Der Regionalsekretär für Landwirtschaft und Fischerei, Nuno Maciel, hat den Mindestwert festgelegt, der den madeirischen Landwirten für die zur Verarbeitung gelieferte Zuckerrohrernte der Kampagne 2026 gezahlt werden muss. Die Maßnahme zielt darauf ab, eine faire Vergütung für die Erzeuger sicherzustellen und passt in die Unterstützung des regionalen Agrarsektors.
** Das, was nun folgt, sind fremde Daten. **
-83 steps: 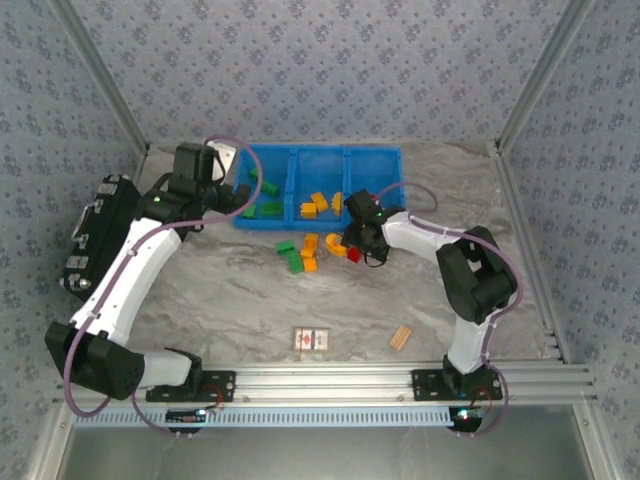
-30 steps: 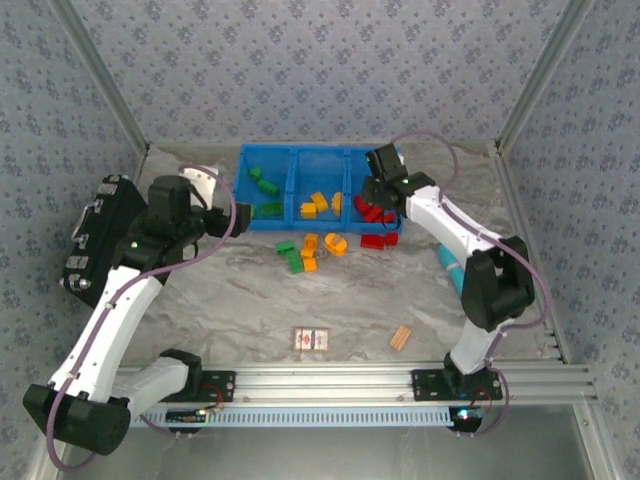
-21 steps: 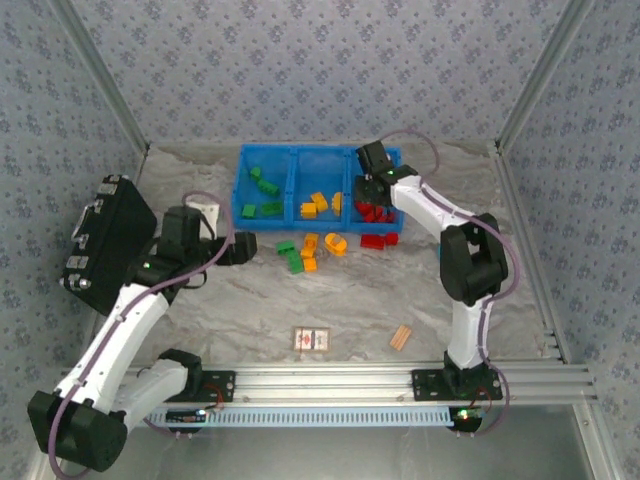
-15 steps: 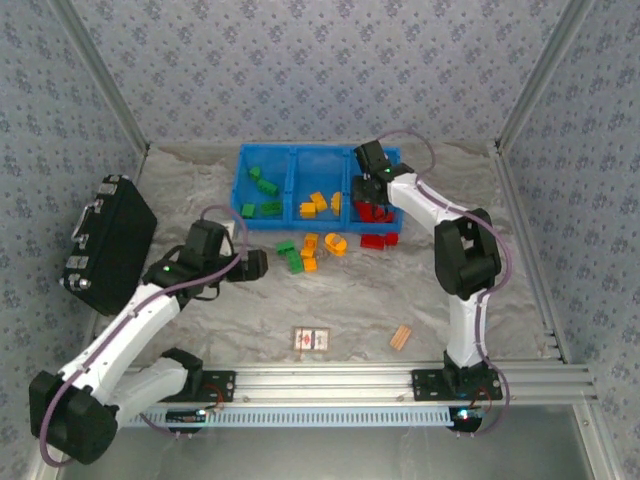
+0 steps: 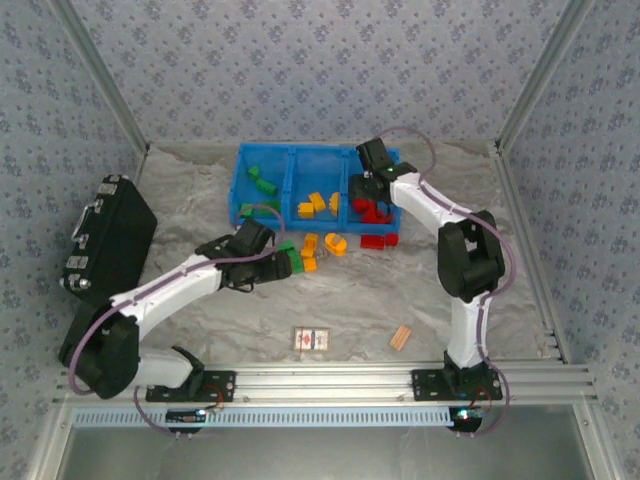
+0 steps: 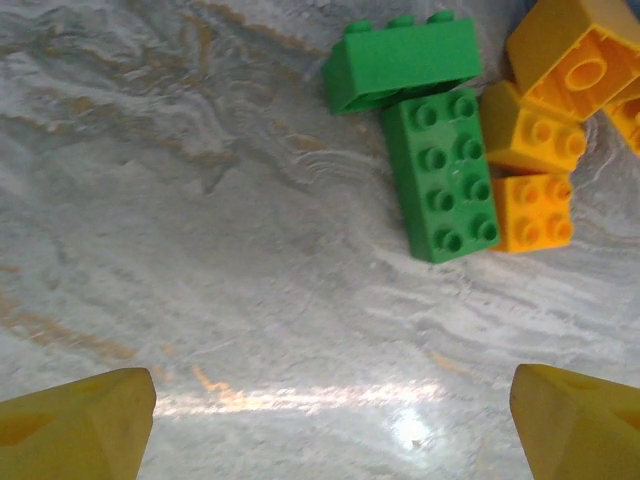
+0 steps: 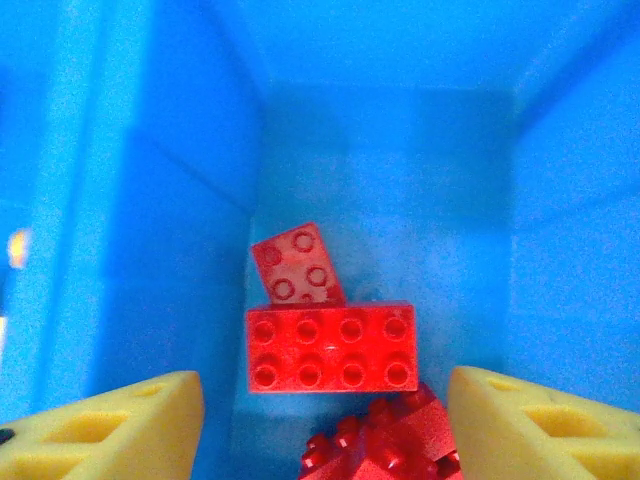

Gemäß Erlass Nr. 297/2026 wird der Mindestpreis auf sechshundertzwanzig Euro pro Tonne festgesetzt, berechnet auf Basis des durchschnittlichen sakcharimetrischen Grades von 15º Brix. Diese jährliche Festlegung ist eine Anforderung der Verordnung Nr. 363/2015, die spezifische Gemeinschaftshilfen für die äußersten Regionen anwendet.
Der Erlass trat am Tag nach seiner Veröffentlichung in Kraft, seine Wirkungen sind jedoch rückwirkend auf den 1. März 2026 datiert, das Datum, das den Beginn der Ernte markiert. Diese Entscheidung hat direkte Auswirkungen auf die regionale Agrarwirtschaft und gewährleistet Stabilität und Planungssicherheit für die Produzenten einer der traditionellen Kulturpflanzen Madeiras.